Linda HendersonChercheuse invitée (septembre-octobre 2016)


Linda Dalrymple Henderson is the David Bruton, Jr. Centennial Professor in Art History, and a University Distinguished Teaching Professor.   In addition to numerous essays, she is the author of The Fourth Dimension and Non-Euclidean Geometry in Modern Art (1983; new, enlarged ed., MIT Press, 2013), Duchamp in Context: Science and Technology in the Large Glass and Related Works (1998), and Reimagining Space: The Park Place Gallery Group in 1960s New York (Blanton Museum of Art, 2008).  She also co-edited the anthology From Energy to Information: Representation in Science and Technology, Art, and Literature (2002).  A former Guggenheim Fellow, Henderson has recently held fellowships at the International Research Institute for Cultural Technologies and Media Philosophy (Weimar) and the American Academy in Berlin. 
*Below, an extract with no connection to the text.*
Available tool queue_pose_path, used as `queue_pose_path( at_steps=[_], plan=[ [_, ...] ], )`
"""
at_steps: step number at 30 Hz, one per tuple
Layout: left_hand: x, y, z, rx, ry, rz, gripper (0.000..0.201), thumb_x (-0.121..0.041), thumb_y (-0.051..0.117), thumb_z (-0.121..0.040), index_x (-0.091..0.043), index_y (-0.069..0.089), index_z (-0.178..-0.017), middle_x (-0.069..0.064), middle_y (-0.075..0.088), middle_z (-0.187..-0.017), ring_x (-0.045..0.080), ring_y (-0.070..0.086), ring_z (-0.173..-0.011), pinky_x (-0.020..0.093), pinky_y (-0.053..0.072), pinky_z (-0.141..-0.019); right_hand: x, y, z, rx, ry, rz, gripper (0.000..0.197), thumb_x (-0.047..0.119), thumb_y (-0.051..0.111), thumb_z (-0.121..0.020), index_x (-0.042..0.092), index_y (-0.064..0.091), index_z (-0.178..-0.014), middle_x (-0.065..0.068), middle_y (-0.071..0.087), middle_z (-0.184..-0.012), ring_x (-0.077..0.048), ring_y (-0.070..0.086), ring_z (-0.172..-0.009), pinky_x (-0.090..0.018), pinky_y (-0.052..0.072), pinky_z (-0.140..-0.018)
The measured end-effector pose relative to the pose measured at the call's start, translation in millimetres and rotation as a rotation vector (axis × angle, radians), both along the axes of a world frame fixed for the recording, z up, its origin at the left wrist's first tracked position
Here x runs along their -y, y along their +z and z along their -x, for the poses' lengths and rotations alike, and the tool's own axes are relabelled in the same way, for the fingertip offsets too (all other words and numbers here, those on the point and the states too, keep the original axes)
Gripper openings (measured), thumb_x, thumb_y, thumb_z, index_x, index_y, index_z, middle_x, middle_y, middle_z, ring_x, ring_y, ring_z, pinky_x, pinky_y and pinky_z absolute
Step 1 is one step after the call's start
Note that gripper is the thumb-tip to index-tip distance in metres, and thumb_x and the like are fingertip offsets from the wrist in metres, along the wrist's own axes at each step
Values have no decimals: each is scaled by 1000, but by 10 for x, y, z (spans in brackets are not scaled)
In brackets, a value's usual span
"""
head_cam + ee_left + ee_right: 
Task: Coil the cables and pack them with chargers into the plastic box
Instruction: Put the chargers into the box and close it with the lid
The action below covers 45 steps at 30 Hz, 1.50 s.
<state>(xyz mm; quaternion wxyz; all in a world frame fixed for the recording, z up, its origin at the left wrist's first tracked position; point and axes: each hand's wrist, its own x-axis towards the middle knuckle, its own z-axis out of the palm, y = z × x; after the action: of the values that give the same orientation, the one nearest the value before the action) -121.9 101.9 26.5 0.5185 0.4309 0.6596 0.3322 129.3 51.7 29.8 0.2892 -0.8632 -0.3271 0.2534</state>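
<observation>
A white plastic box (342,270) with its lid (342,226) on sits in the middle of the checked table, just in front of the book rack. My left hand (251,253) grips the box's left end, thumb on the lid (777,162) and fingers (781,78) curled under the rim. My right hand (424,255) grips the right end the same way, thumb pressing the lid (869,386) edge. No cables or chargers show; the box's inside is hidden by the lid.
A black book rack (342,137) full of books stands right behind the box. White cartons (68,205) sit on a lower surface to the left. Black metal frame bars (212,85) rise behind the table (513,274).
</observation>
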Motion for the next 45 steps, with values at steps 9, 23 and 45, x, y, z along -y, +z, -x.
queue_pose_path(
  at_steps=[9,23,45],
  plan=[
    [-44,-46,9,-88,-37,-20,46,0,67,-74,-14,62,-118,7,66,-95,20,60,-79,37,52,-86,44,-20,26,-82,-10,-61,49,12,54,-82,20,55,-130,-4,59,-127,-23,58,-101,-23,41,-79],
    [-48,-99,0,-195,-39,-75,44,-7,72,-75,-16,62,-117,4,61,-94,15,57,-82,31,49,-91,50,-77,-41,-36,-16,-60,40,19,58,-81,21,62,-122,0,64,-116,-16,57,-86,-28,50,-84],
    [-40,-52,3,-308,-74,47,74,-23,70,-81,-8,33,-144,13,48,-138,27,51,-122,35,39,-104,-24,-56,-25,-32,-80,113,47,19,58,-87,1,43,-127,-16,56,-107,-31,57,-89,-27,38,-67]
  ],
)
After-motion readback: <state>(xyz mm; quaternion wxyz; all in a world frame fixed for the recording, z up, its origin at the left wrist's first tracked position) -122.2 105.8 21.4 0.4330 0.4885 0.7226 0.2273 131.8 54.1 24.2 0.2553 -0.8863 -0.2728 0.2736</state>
  • “Vibratory Modernism: Boccioni, Kupka, and the Ether of  Space.” In From Energy to Information: Representation in Science and Technology, Art, and Literature, co-edited Linda Dalrymple Henderson and Bruce Clarke, 126-49.  Stanford: Stanford University Press, 2002.
  • “Editor’s Introduction:  I. Writing Modern Art and Science—An Overview; II. Cubism, Futurism, and Ether Physics in the Early Twentieth Century.” Science in Context, 17 (Winter 2004), 423-66.     
  • “Modernism and Science.”  In Modernism, a volume in the series Comparative History of Literatures in European Languages, ed. Vivian Liska and Astradur Eysteinsson, 383-403.  Amsterdam: John Benjamins, 2007.
  •  “The Image and Imagination of the Fourth Dimension in 20th-Century Art and Culture.”  In Configurations: A Journal of Literature, Science, and Technology, 17 (Winter 2009), 131-60.
  • “Bilder der Frequenz.  Moderne Kunst, elektromagnetische Wellen und der Äther im frühen 20. Jahrhundert” [Painting Frequency: Modern Art, Electromagnetic Waves, and the Ether].  In Archiv für Mediengeschichte 11 (Takt und Frequenz), 51-65.  Ed. Friedrich Balke, Bernhard Siegert, und Joseph Vogl.  Munich: Wilhelm Fink, 2011.
  • “Modern Art and Science 1900-1940.”  In The Moderns: Wie sich das 20. Jahrundert in Kunst und Wissenschaft erfunden hat, ed. Cathrin Pichler with Suzanne Neuburger, 175-206.  Vienna: Springer Wien NewYork, 2013.
  • “Les ‘Meta-réalités’ du cercle moderniste de Stieglitz: Max Weber comme témoin de la quatrième  dimension et de l’éther de l’espace.”  In Carrefour Stieglitz, ed. Jay Bochner, 275-90.  
  • Colloque de Cerisy-la-Salle.  Rennes: Presses Universitaires de Rennes, 2013.
  • “Abstraction, the Ether, and the Fourth Dimension: Kandinsky, Mondrian, and Malevich in Context.”  In Kandinsky, Malewitsch, Mondrian: Der Weisse Abgrund Unendlichkeit/The Infinite White Abyss, ed. Marian Ackermann and Isabelle Malz, 37-55 (German), 233-44 (English).  Düsseldorf: Kunstsammlung Nordrhein-Westfalen, 2014.

Projet de recherche

The Energies of Modernism: Art, Science, and Occultism in the Early 20th Century

Linda Dalrymple Henderson, The University of Texas at Austin

No history of modern art exists that addresses the broader scientific and occult contexts for the innovations made by artists from the French Cubists, Duchamp, and the Italian Futurists through the development of abstraction by Kupka, Kandinsky, Malevich, and Mondrian.   If we sense resonances among the theories of various of these artists, it is, in fact, because they shared an international culture of popularized science and, in many cases, occultism, which itself regularly served as a vehicle for information on the newest science.  This was the pre-Einsteinian world of “ether physics” that dominated the popular scientific worldview through the 1910s, centered on the impalpable, wave-bearing ether understood to fill all space and possibly serve as the source of matter itself.  In 1997 I coined the phrase “vibratory modernism” to describe the focus of modern artists on a “meta-reality” characterized by vibrating energies and invisible dimensions, and my work has continued to explore this theme.  Although international in scope, the Energies of Modernism book project, centers on art and culture in Paris in the early 20th-century (Cubism, Duchamp, and Kupka) as well as the artists Boccioni and Kandinsky, who were both closely engaged with the cultures of science and occultism in Paris.